AIM OF THE EXERCISE: Each line of the data below that includes the string "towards" must be copied.

[Records excerpted from a collection]
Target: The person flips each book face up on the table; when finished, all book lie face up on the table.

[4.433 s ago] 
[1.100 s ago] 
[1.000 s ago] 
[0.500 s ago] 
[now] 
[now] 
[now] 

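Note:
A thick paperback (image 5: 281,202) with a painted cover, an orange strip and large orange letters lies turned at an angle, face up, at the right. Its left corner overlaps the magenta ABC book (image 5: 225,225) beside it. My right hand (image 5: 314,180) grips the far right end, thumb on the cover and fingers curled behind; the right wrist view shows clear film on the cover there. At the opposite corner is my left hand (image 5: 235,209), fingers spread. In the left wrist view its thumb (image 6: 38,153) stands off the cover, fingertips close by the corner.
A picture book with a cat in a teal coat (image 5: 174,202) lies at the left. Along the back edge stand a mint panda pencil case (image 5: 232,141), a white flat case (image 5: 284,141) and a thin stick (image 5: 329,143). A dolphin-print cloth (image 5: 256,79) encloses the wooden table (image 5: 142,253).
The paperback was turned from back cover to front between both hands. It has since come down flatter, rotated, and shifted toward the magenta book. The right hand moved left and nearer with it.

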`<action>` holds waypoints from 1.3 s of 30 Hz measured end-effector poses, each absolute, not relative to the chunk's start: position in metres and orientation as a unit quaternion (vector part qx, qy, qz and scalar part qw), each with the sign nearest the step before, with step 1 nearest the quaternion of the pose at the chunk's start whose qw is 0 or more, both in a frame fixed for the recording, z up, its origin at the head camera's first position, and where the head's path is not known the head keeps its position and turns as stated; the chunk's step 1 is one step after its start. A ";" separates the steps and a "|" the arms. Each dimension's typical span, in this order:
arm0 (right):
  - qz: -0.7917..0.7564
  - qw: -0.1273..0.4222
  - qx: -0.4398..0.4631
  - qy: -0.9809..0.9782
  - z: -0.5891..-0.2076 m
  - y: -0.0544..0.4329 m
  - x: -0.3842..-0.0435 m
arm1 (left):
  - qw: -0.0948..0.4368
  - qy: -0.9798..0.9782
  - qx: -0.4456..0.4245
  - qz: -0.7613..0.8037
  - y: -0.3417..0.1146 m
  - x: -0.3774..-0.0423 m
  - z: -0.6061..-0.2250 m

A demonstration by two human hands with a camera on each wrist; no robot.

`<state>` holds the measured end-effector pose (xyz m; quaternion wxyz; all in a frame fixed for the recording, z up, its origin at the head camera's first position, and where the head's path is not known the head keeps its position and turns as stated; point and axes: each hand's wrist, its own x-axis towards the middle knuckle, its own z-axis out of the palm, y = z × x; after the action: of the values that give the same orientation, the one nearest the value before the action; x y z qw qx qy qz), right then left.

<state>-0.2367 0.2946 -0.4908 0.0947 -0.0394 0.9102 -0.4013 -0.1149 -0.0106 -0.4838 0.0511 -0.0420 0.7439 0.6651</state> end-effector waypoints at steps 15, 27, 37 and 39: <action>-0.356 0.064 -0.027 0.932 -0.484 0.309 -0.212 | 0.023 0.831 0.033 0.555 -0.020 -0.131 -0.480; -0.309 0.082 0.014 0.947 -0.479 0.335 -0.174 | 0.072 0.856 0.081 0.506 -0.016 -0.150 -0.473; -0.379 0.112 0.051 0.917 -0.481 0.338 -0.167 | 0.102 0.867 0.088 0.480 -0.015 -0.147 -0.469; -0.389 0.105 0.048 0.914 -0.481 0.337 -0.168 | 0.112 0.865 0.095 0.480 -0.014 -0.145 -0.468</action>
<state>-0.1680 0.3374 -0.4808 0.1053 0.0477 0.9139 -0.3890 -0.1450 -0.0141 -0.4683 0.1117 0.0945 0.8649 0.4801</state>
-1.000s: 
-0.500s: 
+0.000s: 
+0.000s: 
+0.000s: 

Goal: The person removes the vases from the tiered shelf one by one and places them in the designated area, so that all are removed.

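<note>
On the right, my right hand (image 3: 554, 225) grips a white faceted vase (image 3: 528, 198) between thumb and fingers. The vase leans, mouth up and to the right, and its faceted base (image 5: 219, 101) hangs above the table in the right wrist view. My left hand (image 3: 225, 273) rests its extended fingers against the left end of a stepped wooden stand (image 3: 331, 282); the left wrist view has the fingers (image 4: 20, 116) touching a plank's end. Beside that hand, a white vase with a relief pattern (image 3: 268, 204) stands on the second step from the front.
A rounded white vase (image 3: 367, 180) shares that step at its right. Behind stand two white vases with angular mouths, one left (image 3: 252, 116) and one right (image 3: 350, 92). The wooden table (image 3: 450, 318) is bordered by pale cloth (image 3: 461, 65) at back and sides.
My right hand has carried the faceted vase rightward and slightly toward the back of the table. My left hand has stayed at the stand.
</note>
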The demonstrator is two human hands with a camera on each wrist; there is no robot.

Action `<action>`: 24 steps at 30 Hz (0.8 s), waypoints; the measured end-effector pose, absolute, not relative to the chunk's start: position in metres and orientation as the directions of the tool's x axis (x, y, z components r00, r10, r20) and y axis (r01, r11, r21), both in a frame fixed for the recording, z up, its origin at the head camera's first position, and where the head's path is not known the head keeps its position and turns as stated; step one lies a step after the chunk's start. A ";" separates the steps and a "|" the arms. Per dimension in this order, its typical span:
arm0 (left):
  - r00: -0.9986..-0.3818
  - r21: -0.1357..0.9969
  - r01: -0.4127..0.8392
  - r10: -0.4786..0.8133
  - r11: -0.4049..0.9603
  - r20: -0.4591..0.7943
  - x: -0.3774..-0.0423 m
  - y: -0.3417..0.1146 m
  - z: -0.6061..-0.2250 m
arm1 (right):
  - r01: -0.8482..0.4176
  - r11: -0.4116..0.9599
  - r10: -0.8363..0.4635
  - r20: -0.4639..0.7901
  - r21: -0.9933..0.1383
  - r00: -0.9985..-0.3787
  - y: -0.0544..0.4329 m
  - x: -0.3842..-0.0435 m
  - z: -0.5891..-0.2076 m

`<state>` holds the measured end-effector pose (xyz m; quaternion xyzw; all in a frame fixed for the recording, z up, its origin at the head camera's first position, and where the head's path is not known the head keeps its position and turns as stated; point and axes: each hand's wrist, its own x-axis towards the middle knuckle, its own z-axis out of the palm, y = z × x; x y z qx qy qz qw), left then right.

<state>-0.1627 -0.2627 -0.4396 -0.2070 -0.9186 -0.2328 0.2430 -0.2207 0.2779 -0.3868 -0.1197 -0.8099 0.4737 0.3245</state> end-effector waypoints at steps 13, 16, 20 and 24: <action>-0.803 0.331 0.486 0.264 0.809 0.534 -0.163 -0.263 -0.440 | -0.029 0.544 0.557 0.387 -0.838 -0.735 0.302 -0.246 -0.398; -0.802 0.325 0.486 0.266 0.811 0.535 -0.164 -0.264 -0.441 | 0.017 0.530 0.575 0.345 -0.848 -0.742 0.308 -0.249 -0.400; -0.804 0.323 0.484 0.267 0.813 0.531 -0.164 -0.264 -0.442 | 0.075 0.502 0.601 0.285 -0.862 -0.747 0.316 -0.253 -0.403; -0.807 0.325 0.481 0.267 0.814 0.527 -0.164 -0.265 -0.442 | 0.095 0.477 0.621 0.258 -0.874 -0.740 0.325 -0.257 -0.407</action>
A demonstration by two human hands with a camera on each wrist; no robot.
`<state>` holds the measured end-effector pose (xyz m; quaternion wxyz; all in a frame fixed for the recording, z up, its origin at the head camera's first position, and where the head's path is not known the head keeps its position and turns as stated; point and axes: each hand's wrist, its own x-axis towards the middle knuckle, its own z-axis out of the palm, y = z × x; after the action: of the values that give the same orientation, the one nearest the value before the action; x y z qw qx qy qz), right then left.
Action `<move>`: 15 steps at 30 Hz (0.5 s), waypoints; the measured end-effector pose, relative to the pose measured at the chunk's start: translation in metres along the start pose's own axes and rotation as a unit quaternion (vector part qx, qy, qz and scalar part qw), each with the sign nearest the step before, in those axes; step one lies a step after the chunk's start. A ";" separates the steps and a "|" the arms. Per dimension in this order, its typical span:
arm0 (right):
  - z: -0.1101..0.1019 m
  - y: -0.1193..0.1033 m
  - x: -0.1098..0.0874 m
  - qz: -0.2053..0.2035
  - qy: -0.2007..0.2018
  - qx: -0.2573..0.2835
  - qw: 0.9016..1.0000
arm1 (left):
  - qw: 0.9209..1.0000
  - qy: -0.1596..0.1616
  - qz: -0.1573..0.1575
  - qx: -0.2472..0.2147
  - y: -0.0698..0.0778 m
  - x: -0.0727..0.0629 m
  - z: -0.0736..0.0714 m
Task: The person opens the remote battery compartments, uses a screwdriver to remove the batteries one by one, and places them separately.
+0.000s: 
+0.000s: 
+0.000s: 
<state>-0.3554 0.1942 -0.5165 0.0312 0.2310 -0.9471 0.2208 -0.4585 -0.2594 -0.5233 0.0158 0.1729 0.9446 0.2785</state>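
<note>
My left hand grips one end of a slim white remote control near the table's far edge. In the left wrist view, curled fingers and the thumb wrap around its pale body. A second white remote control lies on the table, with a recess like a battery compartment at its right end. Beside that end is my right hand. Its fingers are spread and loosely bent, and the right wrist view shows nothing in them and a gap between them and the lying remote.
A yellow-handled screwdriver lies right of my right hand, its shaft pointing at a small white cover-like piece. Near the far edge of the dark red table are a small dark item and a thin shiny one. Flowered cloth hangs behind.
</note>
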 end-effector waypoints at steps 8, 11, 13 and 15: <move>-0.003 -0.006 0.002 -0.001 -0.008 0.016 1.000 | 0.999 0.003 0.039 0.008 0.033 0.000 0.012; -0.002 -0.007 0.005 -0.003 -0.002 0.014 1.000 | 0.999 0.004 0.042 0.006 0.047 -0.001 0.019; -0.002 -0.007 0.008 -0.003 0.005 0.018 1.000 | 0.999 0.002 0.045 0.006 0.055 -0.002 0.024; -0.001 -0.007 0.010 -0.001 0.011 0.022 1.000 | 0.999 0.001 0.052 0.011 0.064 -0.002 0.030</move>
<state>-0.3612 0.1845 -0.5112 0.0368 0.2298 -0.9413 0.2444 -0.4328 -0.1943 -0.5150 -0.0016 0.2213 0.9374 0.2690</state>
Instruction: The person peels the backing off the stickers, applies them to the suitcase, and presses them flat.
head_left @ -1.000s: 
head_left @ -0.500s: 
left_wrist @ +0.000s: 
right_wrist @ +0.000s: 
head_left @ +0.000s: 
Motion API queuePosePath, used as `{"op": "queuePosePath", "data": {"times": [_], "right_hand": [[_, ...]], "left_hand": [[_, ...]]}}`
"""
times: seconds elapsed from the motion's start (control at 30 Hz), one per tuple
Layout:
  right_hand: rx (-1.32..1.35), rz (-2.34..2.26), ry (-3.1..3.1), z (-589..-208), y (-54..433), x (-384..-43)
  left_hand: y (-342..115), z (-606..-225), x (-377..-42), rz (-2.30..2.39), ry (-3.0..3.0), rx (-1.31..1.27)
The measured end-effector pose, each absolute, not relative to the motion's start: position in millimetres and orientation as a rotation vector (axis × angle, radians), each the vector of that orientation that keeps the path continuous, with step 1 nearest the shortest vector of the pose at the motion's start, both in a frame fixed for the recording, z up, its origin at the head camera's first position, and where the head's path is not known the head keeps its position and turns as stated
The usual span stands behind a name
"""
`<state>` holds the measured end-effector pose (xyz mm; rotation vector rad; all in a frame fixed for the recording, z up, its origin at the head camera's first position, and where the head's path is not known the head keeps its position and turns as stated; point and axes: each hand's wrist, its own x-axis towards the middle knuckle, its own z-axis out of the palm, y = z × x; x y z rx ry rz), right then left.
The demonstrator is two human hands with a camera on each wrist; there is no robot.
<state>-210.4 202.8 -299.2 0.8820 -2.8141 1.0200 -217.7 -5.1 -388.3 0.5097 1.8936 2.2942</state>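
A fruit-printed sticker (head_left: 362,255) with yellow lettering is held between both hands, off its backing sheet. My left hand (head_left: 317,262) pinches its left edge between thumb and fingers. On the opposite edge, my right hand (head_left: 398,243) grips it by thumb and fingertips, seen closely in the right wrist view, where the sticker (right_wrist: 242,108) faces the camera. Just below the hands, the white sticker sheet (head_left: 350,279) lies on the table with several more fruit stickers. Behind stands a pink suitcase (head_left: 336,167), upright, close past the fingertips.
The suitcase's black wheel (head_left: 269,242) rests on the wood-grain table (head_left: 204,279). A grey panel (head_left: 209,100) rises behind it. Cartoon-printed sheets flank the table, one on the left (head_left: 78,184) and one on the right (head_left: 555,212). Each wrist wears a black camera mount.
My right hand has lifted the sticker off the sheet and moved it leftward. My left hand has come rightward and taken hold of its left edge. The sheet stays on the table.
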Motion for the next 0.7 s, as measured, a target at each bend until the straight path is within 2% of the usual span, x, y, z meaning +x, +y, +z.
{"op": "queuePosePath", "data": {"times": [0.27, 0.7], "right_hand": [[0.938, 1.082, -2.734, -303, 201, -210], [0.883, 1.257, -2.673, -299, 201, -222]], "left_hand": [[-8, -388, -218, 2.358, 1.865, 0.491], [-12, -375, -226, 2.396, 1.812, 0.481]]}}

FINISHED TASK:
`<state>` holds the measured end-effector pose (xyz m; quaternion wxyz; all in a frame fixed for the recording, z up, its origin at the head camera's first position, and where the head's path is not known the head keeps its position and turns as stated; point and axes: each hand's wrist, its own x-axis towards the middle knuckle, its own z-axis out of the palm, y = z × x; after the action: of the values that give the same orientation, the one nearest the value before the action; x y z qw qx qy qz), right then left.
`<state>` holds the measured end-effector pose (xyz m; quaternion xyzw; all in a frame fixed for the recording, z up, its origin at the head camera's first position, and where the head's path is not known the head keeps its position and turns as stated; point and axes: each hand's wrist, its own x-axis towards the middle knuckle, its own z-axis out of the palm, y = z × x; x y z qx qy qz qw), left then right.
`<state>` holds the measured end-effector pose (xyz m; quaternion wxyz; all in a frame fixed for the recording, z up, its origin at the head camera's first position, and where the head's path is not known the head keeps its position and turns as stated; point and axes: each hand's wrist, its own x-axis towards the middle knuckle, its own z-axis out of the palm, y = z × x; after the action: of the values that give the same orientation, the one nearest the value before the action; x y z qw qx qy qz), right then left.
`<state>` holds the measured end-effector pose (xyz mm; rotation vector rad; all in a frame fixed for the recording, z up, its origin at the head camera's first position, and where the head's path is not known the head keeps its position and turns as stated; point and axes: each hand's wrist, its own x-axis towards the middle knuckle, its own z-axis out of the palm, y = z × x; x y z rx ry rz), right then left.

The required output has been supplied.